Data records
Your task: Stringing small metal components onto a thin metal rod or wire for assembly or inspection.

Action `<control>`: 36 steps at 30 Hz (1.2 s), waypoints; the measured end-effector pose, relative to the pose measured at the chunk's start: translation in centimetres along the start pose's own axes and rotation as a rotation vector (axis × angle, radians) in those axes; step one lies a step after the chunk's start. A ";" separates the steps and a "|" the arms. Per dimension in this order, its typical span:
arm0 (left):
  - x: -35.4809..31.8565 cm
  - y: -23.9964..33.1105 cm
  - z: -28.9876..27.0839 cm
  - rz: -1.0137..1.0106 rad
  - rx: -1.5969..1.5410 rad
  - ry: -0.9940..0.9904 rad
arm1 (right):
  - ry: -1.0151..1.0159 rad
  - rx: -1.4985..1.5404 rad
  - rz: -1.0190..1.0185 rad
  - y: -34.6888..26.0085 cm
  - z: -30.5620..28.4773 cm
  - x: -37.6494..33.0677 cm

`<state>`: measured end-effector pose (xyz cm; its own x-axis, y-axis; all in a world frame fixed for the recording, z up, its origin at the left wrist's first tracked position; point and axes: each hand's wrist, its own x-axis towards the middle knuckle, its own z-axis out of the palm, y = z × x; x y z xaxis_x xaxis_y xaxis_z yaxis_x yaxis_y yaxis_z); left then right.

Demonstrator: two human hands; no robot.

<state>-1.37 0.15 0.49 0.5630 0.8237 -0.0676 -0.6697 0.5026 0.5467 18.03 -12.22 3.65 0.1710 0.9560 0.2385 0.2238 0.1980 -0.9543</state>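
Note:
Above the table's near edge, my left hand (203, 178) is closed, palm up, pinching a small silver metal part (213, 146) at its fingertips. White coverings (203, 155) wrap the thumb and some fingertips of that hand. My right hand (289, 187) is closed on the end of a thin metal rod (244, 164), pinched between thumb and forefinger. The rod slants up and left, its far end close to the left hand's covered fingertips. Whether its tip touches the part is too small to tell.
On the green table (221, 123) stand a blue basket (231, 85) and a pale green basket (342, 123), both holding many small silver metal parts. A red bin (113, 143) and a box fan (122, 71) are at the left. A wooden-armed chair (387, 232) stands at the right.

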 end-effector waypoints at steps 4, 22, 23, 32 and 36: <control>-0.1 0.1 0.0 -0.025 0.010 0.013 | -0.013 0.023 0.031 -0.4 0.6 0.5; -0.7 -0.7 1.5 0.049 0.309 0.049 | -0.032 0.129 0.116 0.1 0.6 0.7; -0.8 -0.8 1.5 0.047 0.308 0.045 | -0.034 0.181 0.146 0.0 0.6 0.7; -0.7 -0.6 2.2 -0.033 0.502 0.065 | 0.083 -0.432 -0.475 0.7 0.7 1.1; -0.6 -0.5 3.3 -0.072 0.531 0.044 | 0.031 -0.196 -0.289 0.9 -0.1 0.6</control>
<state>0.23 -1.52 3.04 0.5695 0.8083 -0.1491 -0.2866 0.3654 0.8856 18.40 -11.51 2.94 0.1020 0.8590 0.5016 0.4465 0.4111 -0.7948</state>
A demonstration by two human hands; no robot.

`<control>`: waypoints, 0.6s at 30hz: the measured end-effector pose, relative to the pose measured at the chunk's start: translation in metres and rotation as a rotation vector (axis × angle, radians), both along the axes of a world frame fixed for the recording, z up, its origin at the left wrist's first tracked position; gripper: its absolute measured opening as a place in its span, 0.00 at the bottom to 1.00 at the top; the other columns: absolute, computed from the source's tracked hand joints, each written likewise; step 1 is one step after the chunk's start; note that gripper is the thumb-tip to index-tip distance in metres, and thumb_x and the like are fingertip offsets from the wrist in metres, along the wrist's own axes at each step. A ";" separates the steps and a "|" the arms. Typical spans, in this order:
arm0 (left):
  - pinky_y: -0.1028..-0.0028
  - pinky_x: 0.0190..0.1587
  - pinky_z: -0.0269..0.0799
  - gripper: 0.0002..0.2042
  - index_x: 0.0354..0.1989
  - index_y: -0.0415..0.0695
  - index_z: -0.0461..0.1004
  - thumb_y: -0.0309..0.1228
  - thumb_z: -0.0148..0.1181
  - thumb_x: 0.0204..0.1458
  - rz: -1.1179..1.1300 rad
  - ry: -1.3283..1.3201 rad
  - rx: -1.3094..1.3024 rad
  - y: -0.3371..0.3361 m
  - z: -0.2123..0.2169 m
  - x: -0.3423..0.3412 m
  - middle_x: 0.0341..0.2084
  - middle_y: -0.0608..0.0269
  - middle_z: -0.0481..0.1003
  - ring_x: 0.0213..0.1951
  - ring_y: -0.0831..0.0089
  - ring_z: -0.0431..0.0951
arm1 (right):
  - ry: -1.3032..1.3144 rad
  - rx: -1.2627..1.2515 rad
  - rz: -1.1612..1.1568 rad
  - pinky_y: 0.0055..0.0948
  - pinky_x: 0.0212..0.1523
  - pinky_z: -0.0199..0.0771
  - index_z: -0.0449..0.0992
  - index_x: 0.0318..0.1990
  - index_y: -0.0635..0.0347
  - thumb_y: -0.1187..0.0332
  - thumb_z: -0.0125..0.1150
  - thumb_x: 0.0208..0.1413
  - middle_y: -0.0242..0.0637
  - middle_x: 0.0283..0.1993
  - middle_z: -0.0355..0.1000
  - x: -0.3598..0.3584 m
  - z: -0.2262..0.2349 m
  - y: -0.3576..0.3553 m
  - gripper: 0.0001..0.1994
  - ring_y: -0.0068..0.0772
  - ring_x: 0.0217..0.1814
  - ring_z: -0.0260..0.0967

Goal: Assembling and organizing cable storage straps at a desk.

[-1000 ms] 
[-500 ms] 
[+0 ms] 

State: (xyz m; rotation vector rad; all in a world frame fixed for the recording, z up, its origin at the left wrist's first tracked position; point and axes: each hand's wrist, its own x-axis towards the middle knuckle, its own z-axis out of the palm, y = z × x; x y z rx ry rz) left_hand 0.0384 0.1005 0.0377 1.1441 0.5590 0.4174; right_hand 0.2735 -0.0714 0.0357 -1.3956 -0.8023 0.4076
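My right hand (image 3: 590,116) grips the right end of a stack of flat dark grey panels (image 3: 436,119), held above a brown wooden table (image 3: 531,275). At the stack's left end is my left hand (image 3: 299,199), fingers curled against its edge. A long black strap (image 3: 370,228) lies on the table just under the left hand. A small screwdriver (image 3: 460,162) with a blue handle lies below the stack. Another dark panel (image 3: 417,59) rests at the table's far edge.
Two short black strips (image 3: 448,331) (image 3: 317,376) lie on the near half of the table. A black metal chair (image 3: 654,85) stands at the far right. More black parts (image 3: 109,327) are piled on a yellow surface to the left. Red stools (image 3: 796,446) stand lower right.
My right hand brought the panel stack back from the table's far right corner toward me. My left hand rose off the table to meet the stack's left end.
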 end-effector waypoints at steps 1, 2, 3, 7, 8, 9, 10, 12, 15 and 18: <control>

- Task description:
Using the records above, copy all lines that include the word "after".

- Written answer:
Action `<control>`: 36 steps at 30 Hz (1.2 s), waypoints; the measured end-effector pose, relative to the pose measured at the chunk's start: translation in centimetres along the start pose's own axes and rotation as a rotation vector (axis × angle, radians) in those axes; step one lies a step after the chunk's start. A ";" separates the steps and a "|" the arms. Per dimension in this order, its typical span:
`<control>`: waypoints, 0.6s at 30hz: the measured end-effector pose, relative to the pose measured at the chunk's start: translation in metres and rotation as a rotation vector (axis × angle, radians), both along the axes of a world frame fixed for the recording, z up, its origin at the left wrist's first tracked position; gripper: its absolute measured opening as a place in its span, 0.00 at the bottom to 1.00 at the top; the other columns: absolute, computed from the source's tracked hand joints, each written likewise; step 1 is one step after the chunk's start; note that gripper is the thumb-tip to index-tip distance in metres, and thumb_x and the like are fingertip offsets from the wrist in metres, along the wrist's own axes at each step. A ";" separates the steps and a "|" the arms. Typical spans, in this order:

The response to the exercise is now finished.